WHAT THIS TASK INVOLVES: Your output should be the full listing, unchanged.

RECORDS SHOWN:
+++++

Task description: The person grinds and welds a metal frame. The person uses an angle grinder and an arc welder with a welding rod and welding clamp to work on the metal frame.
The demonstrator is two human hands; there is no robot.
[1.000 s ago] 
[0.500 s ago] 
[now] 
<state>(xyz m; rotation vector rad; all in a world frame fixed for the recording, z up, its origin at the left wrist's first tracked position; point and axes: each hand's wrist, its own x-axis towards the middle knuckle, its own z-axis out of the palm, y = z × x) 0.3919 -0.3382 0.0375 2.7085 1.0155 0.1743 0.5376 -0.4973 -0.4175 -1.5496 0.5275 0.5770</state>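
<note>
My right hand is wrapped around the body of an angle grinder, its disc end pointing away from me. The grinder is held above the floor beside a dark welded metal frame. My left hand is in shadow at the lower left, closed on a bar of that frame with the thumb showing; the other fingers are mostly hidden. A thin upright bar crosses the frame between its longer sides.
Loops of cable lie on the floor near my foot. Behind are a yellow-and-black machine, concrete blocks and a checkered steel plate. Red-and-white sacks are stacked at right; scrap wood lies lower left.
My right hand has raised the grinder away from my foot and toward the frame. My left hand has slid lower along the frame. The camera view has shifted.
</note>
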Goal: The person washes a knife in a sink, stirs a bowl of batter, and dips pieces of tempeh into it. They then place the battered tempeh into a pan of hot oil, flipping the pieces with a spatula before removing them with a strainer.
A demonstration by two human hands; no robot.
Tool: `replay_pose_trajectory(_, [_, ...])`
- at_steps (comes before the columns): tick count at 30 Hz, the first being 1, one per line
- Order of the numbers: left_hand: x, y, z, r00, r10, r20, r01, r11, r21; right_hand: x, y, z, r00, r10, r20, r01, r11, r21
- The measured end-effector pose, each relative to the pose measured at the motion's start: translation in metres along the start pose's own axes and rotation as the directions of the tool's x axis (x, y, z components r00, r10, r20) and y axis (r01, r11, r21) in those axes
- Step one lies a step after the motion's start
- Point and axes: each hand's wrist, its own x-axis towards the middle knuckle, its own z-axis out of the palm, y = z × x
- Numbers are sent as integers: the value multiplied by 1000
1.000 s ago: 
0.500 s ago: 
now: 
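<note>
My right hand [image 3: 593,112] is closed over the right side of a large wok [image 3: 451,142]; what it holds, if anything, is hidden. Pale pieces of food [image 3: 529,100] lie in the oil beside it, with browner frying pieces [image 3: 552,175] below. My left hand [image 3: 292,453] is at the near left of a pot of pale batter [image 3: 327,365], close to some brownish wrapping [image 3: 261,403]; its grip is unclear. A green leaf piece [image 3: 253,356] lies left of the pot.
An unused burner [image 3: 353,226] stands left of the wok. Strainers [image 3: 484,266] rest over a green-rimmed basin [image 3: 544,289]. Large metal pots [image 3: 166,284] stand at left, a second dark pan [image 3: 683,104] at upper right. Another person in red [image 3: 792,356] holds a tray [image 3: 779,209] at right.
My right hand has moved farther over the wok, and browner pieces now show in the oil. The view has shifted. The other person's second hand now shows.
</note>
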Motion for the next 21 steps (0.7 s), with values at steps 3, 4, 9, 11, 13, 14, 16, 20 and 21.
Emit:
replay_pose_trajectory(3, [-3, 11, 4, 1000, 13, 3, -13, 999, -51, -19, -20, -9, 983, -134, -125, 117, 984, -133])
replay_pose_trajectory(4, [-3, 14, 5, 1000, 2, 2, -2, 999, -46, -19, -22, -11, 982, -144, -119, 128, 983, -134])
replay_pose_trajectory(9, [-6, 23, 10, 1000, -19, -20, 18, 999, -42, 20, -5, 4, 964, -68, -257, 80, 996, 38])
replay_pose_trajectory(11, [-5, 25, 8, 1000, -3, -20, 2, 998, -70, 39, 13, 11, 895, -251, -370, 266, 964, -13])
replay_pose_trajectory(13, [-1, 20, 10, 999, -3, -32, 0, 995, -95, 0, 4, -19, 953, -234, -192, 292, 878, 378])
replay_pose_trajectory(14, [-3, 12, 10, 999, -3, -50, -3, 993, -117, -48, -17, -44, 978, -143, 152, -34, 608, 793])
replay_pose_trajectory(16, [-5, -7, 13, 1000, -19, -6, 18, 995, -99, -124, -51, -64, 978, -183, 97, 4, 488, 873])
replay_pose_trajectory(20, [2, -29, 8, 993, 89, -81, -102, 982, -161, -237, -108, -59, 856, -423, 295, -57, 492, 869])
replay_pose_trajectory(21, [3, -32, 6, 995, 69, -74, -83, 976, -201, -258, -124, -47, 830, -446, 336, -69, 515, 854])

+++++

EXERCISE RESPONSE:
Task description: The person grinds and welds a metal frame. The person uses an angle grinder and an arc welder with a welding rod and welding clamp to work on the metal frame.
The demonstrator is two human hands; there is no robot.
[1.000 s ago] 
[0.500 s ago] 
[now] 
<state>(xyz m; rotation vector rad; all in a world frame fixed for the recording, z up, its origin at the left wrist's first tracked position; point and axes: each hand's wrist, its own x-axis towards the middle knuckle, its own z-axis out of the palm, y = z × x) 0.3919 -0.3382 0.0375 2.7085 1.0155 0.1743 0.5376 -0.4973 -0.4175 -1.5496 0.5275 0.5770</state>
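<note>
My right hand is wrapped around the body of an angle grinder, its disc end pointing away from me. The grinder is held above the floor beside a dark welded metal frame. My left hand is in shadow at the lower left, closed on a bar of that frame with the thumb showing; the other fingers are mostly hidden. A thin upright bar crosses the frame between its longer sides.
Loops of cable lie on the floor near my foot. Behind are a yellow-and-black machine, concrete blocks and a checkered steel plate. Red-and-white sacks are stacked at right; scrap wood lies lower left.
My right hand has raised the grinder away from my foot and toward the frame. My left hand has slid lower along the frame. The camera view has shifted.
</note>
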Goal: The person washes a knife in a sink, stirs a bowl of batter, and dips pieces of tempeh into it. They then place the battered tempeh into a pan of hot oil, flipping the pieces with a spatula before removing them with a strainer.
A demonstration by two human hands; no robot.
Tool: `replay_pose_trajectory(_, [_, ...])`
- at_steps (comes before the columns): tick count at 30 Hz, the first being 1, one per line
- Order of the numbers: left_hand: x, y, z, r00, r10, r20, r01, r11, r21; right_hand: x, y, z, r00, r10, r20, r01, r11, r21
- The measured end-effector pose, each relative to the pose measured at the motion's start: translation in metres along the start pose's own axes and rotation as the directions of the tool's x axis (x, y, z components r00, r10, r20) and y axis (r01, r11, r21) in those axes
- Step one lies a step after the motion's start
- Point and axes: each hand's wrist, its own x-axis towards the middle knuckle, its own z-axis out of the palm, y = z × x
- Numbers are sent as integers: the value multiplied by 1000
1.000 s ago: 
0.500 s ago: 
now: 
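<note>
My right hand [image 3: 593,112] is closed over the right side of a large wok [image 3: 451,142]; what it holds, if anything, is hidden. Pale pieces of food [image 3: 529,100] lie in the oil beside it, with browner frying pieces [image 3: 552,175] below. My left hand [image 3: 292,453] is at the near left of a pot of pale batter [image 3: 327,365], close to some brownish wrapping [image 3: 261,403]; its grip is unclear. A green leaf piece [image 3: 253,356] lies left of the pot.
An unused burner [image 3: 353,226] stands left of the wok. Strainers [image 3: 484,266] rest over a green-rimmed basin [image 3: 544,289]. Large metal pots [image 3: 166,284] stand at left, a second dark pan [image 3: 683,104] at upper right. Another person in red [image 3: 792,356] holds a tray [image 3: 779,209] at right.
My right hand has moved farther over the wok, and browner pieces now show in the oil. The view has shifted. The other person's second hand now shows.
</note>
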Motion for the next 21 steps (0.7 s), with values at steps 3, 4, 9, 11, 13, 14, 16, 20 and 21.
Emit:
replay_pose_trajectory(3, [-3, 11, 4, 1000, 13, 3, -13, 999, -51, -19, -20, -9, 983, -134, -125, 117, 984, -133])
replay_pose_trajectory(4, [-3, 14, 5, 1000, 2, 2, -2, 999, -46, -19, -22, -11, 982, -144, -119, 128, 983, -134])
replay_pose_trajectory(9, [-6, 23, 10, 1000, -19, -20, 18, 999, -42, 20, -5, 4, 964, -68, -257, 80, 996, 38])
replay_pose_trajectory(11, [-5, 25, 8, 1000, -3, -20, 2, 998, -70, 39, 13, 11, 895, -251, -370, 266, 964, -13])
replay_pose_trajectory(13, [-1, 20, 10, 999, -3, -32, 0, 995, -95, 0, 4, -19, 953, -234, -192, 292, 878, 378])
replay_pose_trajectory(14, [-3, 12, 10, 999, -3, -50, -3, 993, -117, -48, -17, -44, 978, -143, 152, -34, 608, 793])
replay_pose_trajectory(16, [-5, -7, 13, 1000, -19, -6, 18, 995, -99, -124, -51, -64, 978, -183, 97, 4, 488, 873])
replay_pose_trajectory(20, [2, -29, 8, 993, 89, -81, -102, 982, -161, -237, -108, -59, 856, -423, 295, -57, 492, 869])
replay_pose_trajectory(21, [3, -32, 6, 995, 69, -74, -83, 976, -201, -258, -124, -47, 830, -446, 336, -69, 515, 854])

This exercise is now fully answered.